**What you are asked to do**
From the first line of the entries through the line containing "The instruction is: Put", output everything exactly except the pictures.

BEGIN

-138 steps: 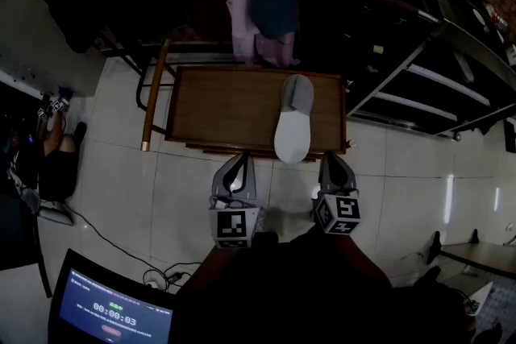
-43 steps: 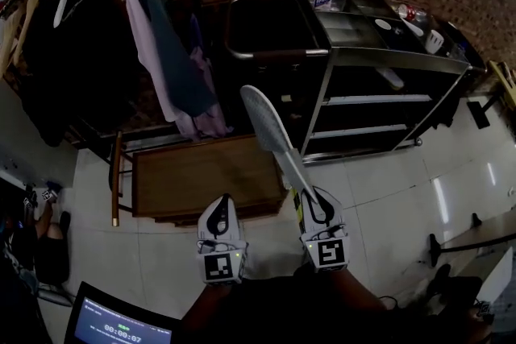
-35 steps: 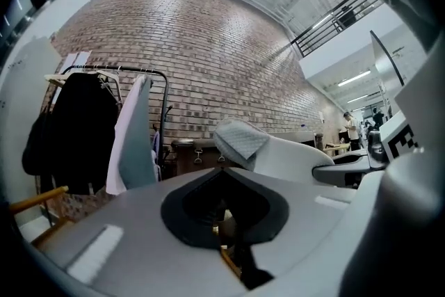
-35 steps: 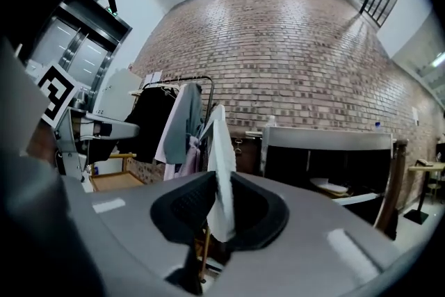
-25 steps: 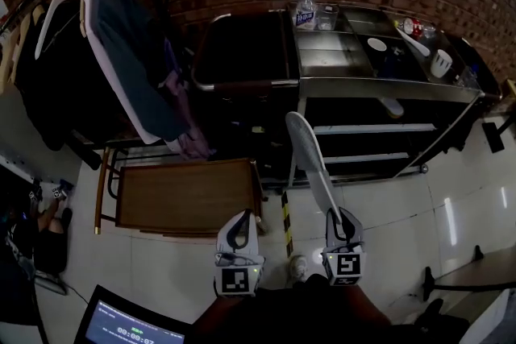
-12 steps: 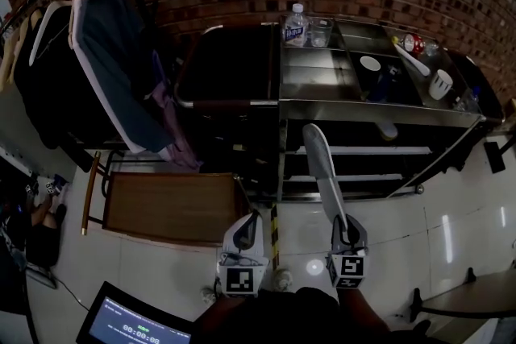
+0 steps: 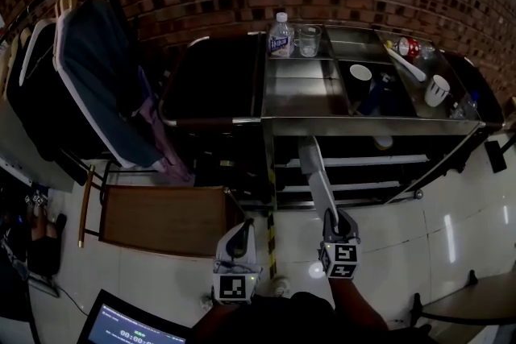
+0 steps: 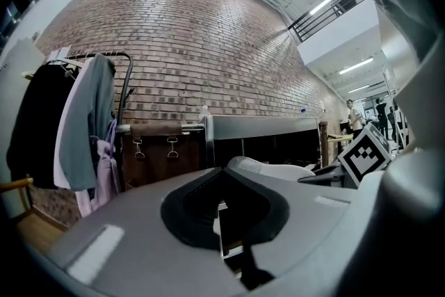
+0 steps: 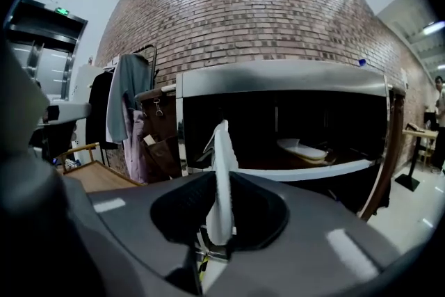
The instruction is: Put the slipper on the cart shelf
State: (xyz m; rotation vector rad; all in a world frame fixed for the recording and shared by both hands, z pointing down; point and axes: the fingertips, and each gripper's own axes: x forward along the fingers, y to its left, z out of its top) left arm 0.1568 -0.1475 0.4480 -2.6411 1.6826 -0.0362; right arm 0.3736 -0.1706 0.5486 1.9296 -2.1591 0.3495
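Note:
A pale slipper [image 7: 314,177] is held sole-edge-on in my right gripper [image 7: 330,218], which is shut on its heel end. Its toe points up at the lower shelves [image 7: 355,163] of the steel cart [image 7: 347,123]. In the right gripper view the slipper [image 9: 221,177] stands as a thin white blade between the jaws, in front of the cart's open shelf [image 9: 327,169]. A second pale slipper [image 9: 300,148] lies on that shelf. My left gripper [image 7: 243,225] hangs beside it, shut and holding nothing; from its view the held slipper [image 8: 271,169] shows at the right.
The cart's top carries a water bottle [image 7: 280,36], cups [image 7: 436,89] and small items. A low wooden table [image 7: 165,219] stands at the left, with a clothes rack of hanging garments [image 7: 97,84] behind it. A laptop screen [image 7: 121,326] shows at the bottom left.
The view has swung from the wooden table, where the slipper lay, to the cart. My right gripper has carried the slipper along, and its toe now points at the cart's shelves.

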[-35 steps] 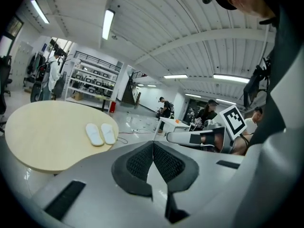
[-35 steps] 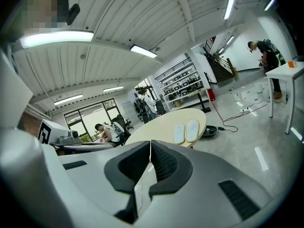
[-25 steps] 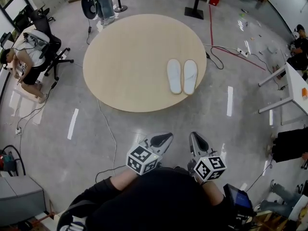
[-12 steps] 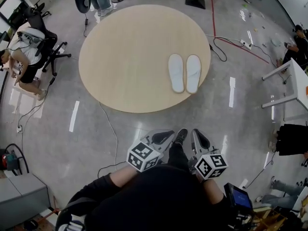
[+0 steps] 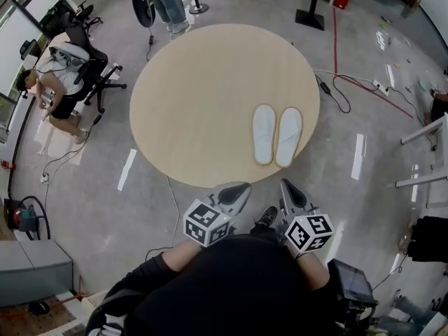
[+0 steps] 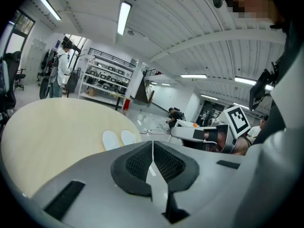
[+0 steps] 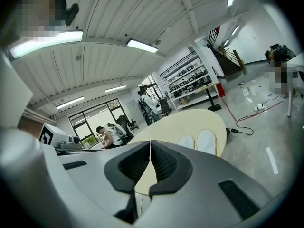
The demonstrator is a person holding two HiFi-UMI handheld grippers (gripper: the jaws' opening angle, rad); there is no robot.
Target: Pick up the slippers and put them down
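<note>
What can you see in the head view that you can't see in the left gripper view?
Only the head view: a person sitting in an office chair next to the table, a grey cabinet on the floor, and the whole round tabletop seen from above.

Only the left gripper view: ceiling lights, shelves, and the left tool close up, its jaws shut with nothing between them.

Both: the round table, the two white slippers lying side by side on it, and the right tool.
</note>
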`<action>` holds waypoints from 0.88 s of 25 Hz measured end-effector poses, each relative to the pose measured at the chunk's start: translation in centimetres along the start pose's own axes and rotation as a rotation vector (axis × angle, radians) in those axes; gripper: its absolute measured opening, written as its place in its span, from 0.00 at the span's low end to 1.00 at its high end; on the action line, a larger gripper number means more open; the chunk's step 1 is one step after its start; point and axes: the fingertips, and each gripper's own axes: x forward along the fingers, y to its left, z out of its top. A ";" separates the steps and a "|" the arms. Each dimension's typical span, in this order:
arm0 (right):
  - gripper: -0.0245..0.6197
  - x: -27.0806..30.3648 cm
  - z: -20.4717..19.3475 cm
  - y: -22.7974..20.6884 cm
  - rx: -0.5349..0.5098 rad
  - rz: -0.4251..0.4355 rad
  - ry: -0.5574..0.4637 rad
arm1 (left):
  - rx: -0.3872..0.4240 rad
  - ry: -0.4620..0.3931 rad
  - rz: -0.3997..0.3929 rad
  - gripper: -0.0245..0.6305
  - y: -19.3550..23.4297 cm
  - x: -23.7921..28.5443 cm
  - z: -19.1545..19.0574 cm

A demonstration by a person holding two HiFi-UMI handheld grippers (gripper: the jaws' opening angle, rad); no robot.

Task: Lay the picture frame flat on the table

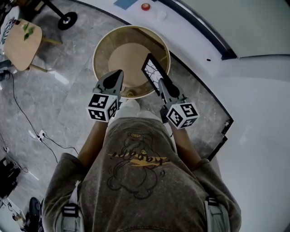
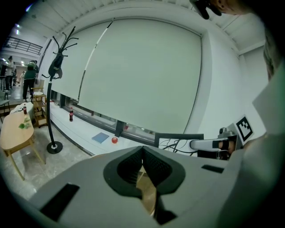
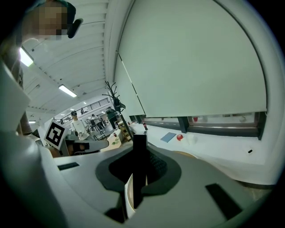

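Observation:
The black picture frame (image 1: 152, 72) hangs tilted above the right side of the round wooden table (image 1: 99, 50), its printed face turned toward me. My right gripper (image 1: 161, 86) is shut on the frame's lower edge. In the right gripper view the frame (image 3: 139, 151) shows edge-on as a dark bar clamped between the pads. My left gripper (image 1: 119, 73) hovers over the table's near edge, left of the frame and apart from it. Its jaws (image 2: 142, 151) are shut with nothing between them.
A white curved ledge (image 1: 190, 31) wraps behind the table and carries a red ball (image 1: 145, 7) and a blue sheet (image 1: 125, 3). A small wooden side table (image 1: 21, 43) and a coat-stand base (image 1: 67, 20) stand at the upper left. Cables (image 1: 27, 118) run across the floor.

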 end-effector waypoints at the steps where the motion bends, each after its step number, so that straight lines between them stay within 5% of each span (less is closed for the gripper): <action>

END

**Result**
-138 steps: 
-43 steps: 
-35 steps: 
-35 steps: 
-25 steps: 
-12 steps: 
+0 steps: 
+0 steps: 
+0 steps: 
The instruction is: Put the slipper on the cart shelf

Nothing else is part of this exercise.